The task
Retype the following data exactly, but leave its pictures out.

Supplied data

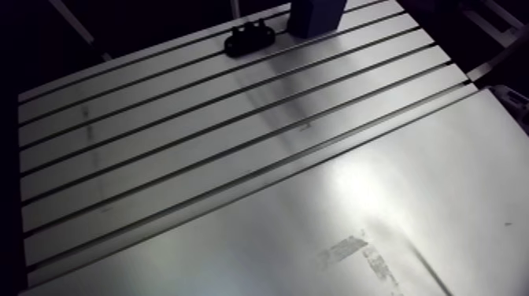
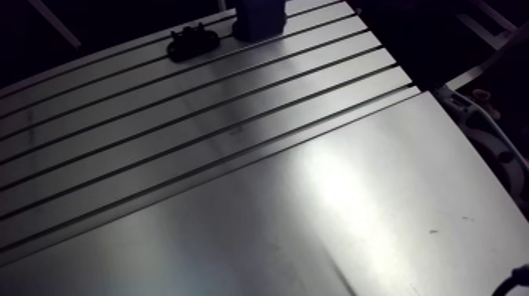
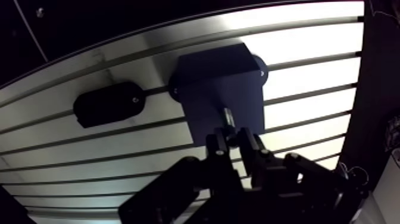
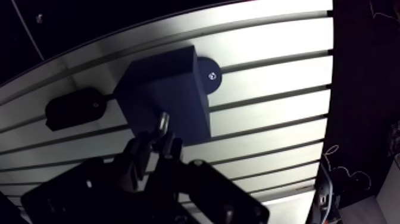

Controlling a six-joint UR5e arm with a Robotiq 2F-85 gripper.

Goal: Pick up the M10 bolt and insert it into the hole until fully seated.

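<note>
A small metal bolt is pinched between the two fingertips of the robot gripper, which is closed on it. The bolt points away from the gripper toward the face of a dark blue block directly beyond it, probably so that its shank lines up with the hole it must enter. The block stands near the far edge of the slotted table, and in the arm view its top is cut off. A flat black holder, perhaps a rack for parts, lies just beside the block along the same far edge. A round black part peeks out from behind the block. The hole itself cannot be made out on the dark block face, and it is unclear whether the bolt tip touches the block. The bolt's head is hidden between the fingers. The gripper does not show in the arm view.
</note>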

Solution below
Controlling a six-joint UR5e arm with a Robotiq 2F-85 gripper.

Goal: Pick up the M10 bolt and insert it into the hole until fully seated.

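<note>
A small metal bolt is pinched between the two fingertips of the robot gripper, which is closed on it. The bolt points away from the gripper toward the face of a dark blue block directly beyond it, probably so that its shank lines up with the hole it must enter. The block stands near the far edge of the slotted table, and in the arm view its top is cut off. A flat black holder, perhaps a rack for parts, lies just beside the block along the same far edge. A round black part peeks out from behind the block. The hole itself cannot be made out on the dark block face, and it is unclear whether the bolt tip touches the block. The bolt's head is hidden between the fingers. The gripper does not show in the arm view.
</note>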

This finishes the answer.